Gestern, am 4. Juli 2006, hat das brandenburgische Innenministerium nun den Verein "Schutzbund Deutschland" verboten. Eine Plakataktion, mit der die Neonazis während der WM versucht hatten, Angst unter Ausländern zu sähen, dürfte der hauptsächliche Anlaß des Verbots gewesen sein: In mehreren brandenburgischen Städten, darunter Cottbus, tauchten vom "Schutzbund" verbreitete Warnschilder mit dem Slogan "Stop! No go area!" auf.

Der Verein "Schutzbund Deutschland" ist eine rechts von der NPD stehende Neonazi-Propagandaorganisation, die sich an organisierte und nicht-organisierte, offen rasstische Rechtsextremisten wendet. Im Vorfeld der Fußball-WM machte der "Schutzbund" mit der Kampagne "Du bist nicht Deutschland, Du bist BRD" von sich reden. Schlagzeilen machten die Plakate und Aufkleber, die mit einer gehässigen Karrikatur und dem Spruch "Nein Gerald, Du bist nicht Deutschland" den deutschen Nationalspieler Gerald Asamoah verunglimpften.
Inhaltlich und in der Gestaltung des Propagandamaterials lehnt sich der "Schutzbund" eng an die Propaganda der NSDAP an. Weil sich der "Schutzbund" lange Zeit im Feld des "gerade noch nicht Strafbaren" bewegte, galt er, obwohl die Propaganda deutlich "nazimäßiger" und in ihrem Rassismus brutaler ist als z. B. die der NPD, als "schwer angreifbar". Allerdings wurde der "Schutzbund" in letzter Zeit "mutiger" - und damit nachlässiger.

Die Verbotsverfügung sei am Dienstagmorgen 13 Personen zugestellt worden, sagte Innenminister Jörg Schönbohm in Potsdam. Polizeikräfte hätten das Verbot anschließend vollzogen und 13 Objekte in Brandenburg sowie ein Haus in Halle/Saale durchsucht. Das Vermögen des Vereins sei beschlagnahmt und eingezogen worden. Insgesamt waren mehr als 250 Polizisten im Einsatz.
ngo-online: Ministerium verbietet "Schutzbund Deutschland"
taz: Schönbohm stellt Nazis vom Platz

Nicht überrascht, dass die Polizei bei den Hausdurchsuchungen auf eine professionelle Druckerwerkstatt stieß, nebst einem Auslieferungslager mit zehntausenden Flyern, Plakaten und Aufklebern. Schlecht für die Neonazis, dass sich darunter auch offen nationalsozialistisches Propagandamaterial mit verbotenen NSDAP-Zeichen ist, nebst Material der seit 2000 verbotenen Organisation "Blood & Honor".
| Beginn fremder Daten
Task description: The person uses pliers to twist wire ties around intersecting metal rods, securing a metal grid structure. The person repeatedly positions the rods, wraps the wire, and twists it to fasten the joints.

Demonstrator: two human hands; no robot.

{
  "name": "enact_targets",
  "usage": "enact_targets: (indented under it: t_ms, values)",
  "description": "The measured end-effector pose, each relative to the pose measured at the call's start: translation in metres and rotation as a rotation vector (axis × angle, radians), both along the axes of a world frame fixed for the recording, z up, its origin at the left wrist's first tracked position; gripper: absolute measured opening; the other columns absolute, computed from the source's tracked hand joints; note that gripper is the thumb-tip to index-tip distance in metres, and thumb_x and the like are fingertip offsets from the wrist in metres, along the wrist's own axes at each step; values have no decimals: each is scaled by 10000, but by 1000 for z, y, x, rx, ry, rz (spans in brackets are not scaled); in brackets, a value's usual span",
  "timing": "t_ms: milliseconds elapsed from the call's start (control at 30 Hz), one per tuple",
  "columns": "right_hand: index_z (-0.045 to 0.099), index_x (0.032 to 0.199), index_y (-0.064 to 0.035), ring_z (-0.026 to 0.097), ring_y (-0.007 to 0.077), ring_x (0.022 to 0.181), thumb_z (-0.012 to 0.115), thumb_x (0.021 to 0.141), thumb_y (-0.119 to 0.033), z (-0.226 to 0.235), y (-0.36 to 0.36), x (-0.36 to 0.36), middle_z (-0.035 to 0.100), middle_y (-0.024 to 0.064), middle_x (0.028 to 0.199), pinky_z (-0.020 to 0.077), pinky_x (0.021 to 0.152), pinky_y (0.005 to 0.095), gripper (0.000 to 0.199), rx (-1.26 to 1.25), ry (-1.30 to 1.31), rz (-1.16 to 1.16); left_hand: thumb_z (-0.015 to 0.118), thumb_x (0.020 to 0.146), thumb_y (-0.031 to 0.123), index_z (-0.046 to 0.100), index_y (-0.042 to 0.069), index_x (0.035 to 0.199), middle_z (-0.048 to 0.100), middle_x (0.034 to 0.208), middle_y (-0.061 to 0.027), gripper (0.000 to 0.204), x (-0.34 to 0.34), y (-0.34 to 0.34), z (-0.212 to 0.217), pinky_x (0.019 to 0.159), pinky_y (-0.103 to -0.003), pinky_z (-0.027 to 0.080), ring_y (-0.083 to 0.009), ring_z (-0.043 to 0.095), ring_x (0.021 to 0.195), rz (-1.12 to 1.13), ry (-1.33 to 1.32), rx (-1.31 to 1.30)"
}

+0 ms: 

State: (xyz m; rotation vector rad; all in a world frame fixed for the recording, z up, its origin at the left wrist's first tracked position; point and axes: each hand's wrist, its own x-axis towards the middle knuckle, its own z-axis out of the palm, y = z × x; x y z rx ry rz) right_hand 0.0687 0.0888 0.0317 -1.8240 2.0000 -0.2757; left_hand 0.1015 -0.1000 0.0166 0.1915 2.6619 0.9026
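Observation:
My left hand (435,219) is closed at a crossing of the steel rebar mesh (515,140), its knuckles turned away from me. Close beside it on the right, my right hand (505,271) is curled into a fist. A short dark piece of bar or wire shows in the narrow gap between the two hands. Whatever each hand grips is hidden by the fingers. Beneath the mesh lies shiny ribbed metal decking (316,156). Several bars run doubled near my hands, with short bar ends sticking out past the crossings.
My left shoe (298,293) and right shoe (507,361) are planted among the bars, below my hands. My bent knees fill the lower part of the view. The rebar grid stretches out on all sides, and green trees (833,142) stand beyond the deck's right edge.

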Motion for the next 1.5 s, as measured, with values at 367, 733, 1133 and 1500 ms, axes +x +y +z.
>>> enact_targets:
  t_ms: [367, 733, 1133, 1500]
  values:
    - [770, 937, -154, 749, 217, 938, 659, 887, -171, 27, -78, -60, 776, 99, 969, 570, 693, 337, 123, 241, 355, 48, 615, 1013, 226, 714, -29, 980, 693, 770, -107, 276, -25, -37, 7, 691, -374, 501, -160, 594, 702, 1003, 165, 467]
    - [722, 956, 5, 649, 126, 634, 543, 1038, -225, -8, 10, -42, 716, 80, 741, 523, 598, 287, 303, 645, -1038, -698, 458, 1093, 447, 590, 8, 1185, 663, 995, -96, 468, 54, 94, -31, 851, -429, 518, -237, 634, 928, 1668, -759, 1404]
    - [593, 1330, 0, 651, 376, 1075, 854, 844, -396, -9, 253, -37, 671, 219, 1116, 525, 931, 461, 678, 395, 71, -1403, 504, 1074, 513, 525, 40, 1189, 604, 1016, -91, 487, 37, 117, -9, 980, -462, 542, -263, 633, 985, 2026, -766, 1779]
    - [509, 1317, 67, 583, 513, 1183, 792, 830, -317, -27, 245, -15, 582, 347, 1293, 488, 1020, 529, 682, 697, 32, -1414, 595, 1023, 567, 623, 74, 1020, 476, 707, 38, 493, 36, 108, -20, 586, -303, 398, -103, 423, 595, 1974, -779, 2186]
Führender Kopf des 13 Mitglieder zählenden "Schutzbundes" war laut Innenministerium der frühere NPD-Landeschef Mario Schulz, der als parteiloser Politiker im Prignitzer Kreistag sitzt. Ihm sei - ebenso wie anderen Exmitgliedern des NPD-Kreisverbandes Prignitz-Ruppin - die NPD zu "lau", sprich nicht rassistisch genug gewesen.

Obwohl der "Schutzbund" augenscheinlich bisher finanziell gut ausgestattet war, bat er den vergangenen Wochen in rechtsextremen Internetforen und per Massen-Email um Spenden, weil er offensichtlich durch Gerichtsverfahren gegen die rassistische Kampagne gegen Asamoah in Geldnot geraten war. Der Deutsche Fußball-Bund (DFB) hatte erfolgreich gegen die "Du bist nicht Deutschland"-Kampagne geklagt.

Trotz seiner kleinen Mitgliederzahl war der "Schutzbund" ein Kristallisationskern der Neonazi-Szene nicht nur in Brandenburg.

Einige Anmerkungen: Anscheinend ist der "Schutzbund" eine kleine "Frontorganisation" - um es im "rechtsaußen" gängigen Militärjargon zu sagen: Eine vorgeschobene Kampfgruppe, bei der Verluste, einschließlich einiger Zeit im Knast für einige exponierte "Kämpfer", einkalkuliert sind. Das heißt, er ist ohne Weiteres ersetzbar. Am meisten dürfte die Neonazis noch der Verlust an Vermögen treffen. Somit ist das Verbot zwar notwendig und richtig, aber eine reine Verbotsstrategie weniger effektiv, als es Schönbohm nun verkündet.
Außerdem war es wieder einmal allein der Leichtsinn der Nazis, die einen Zugriff ermöglichten. Einer Organisation, die wie lange Zeit auch der "Schutzbund", sorgfältig am Rande des nicht ausdücklich Verbotenen agiert, ist so nicht beizukommen. (Ich denke da u. A. an die "Artgemeinschaft".)
Bezeichnend auch, dass das Verbot erst erfolgte, nachdem der "Schutzbund" bereits beinahe weltweit Schlagzeilen geliefert hatte. Rein inhaltlich hatte sich der "Schutzbund" nämlich schon bei Beginn der "Du bist nicht Deutschland"-Kampagne vor gut einem halben Jahr weit genug aus dem Fenster gelehnt, um ein Verbot zu rechtfertigen.